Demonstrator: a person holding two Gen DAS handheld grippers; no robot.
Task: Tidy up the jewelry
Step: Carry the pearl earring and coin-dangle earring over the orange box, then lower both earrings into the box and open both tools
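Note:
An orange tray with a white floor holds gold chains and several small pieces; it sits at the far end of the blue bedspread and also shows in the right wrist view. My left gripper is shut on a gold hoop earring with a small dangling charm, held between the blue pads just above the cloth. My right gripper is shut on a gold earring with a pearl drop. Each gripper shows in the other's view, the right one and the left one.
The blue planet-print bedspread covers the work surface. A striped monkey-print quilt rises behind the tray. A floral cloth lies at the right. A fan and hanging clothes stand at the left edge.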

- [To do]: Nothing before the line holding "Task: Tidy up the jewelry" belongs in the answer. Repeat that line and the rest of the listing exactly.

- [Exercise response]:
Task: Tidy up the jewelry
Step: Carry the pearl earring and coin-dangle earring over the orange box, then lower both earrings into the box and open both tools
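Note:
An orange tray with a white floor holds gold chains and several small pieces; it sits at the far end of the blue bedspread and also shows in the right wrist view. My left gripper is shut on a gold hoop earring with a small dangling charm, held between the blue pads just above the cloth. My right gripper is shut on a gold earring with a pearl drop. Each gripper shows in the other's view, the right one and the left one.
The blue planet-print bedspread covers the work surface. A striped monkey-print quilt rises behind the tray. A floral cloth lies at the right. A fan and hanging clothes stand at the left edge.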

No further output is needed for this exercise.